> [TASK BRIEF]: Include in the output exactly the lines from the opening of the data through the line containing "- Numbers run", and nothing more.

BEGIN

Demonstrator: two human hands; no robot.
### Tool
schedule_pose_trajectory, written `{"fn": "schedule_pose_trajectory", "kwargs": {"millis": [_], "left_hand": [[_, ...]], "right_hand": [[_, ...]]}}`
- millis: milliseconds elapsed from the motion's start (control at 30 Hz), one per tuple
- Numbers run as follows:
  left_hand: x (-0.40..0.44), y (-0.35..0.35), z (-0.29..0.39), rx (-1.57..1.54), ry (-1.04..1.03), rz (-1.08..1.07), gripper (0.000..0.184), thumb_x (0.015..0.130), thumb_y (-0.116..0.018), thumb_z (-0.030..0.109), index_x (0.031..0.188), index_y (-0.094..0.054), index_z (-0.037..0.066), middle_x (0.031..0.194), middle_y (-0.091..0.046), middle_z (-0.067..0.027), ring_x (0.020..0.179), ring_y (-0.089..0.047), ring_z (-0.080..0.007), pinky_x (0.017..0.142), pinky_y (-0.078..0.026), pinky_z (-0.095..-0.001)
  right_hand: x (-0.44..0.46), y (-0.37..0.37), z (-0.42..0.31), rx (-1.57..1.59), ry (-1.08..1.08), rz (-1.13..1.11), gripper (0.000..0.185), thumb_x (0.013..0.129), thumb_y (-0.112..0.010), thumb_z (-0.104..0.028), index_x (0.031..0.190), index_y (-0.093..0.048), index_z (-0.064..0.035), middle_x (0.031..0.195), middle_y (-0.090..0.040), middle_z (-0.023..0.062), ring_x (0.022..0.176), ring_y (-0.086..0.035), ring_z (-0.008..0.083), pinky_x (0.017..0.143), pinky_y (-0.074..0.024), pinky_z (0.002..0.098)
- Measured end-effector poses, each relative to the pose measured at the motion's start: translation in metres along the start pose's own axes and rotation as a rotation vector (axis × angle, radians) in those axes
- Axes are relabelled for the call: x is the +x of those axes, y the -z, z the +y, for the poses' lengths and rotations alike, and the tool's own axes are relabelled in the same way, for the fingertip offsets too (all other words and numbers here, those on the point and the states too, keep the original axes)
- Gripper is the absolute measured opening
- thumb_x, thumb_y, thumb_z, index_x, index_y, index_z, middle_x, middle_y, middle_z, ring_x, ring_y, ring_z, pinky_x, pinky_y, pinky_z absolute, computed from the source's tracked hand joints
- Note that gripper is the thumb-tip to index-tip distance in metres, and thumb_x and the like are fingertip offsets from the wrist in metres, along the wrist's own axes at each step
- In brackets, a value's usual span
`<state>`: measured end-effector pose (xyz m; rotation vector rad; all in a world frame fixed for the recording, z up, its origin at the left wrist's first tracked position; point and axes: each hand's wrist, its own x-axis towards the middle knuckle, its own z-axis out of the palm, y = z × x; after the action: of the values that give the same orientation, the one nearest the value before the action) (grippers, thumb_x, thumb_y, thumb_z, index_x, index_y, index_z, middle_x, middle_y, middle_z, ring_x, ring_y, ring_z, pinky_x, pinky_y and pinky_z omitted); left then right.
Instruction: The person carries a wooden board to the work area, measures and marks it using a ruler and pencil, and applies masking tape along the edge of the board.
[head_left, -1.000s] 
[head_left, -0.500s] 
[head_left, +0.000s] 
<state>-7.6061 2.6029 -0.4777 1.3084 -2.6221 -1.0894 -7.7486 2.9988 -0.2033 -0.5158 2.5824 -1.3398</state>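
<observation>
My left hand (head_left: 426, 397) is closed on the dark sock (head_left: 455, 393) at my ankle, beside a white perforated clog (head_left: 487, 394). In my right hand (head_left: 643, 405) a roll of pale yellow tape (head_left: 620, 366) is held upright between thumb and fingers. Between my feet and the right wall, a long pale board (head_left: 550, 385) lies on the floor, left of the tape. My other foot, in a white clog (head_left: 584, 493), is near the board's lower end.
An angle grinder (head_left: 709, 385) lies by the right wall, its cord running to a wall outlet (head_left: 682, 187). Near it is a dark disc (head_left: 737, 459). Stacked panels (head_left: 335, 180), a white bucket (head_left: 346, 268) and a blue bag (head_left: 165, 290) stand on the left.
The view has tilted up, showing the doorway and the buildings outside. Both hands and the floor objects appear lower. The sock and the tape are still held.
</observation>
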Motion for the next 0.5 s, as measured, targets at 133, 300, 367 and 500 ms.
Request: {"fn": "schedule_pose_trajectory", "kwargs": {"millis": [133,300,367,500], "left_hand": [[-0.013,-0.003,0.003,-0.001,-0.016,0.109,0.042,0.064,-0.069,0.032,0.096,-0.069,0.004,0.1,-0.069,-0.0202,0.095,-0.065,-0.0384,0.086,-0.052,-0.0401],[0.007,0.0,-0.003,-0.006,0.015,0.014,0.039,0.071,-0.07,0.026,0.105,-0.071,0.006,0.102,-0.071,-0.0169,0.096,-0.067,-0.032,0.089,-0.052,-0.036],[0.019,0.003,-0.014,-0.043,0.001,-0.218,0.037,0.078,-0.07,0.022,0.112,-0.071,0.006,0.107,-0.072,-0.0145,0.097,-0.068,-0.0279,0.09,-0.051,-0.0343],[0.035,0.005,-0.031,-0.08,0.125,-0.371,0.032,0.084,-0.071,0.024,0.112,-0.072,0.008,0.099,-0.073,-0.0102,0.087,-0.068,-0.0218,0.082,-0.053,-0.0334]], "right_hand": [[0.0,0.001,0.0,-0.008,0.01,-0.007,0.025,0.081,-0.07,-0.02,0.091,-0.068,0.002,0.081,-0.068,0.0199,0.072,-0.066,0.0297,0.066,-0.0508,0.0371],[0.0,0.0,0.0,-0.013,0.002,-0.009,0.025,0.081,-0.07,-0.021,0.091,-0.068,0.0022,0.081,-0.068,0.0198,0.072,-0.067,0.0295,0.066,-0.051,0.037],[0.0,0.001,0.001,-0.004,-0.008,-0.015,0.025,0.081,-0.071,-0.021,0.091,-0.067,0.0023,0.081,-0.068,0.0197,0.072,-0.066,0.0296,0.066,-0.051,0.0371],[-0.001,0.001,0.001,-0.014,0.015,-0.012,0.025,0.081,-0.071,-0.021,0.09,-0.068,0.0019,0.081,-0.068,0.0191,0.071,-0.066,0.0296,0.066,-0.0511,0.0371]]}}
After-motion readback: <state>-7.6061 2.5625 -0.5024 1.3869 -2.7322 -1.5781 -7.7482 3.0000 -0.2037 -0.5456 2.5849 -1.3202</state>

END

> [EXERCISE ANSWER]:
Demonstrator: two human hands; no robot.
### Tool
schedule_pose_trajectory, written `{"fn": "schedule_pose_trajectory", "kwargs": {"millis": [_], "left_hand": [[_, ...]], "right_hand": [[_, ...]]}}`
- millis: milliseconds elapsed from the motion's start (control at 30 Hz), one per tuple
- Numbers run as follows:

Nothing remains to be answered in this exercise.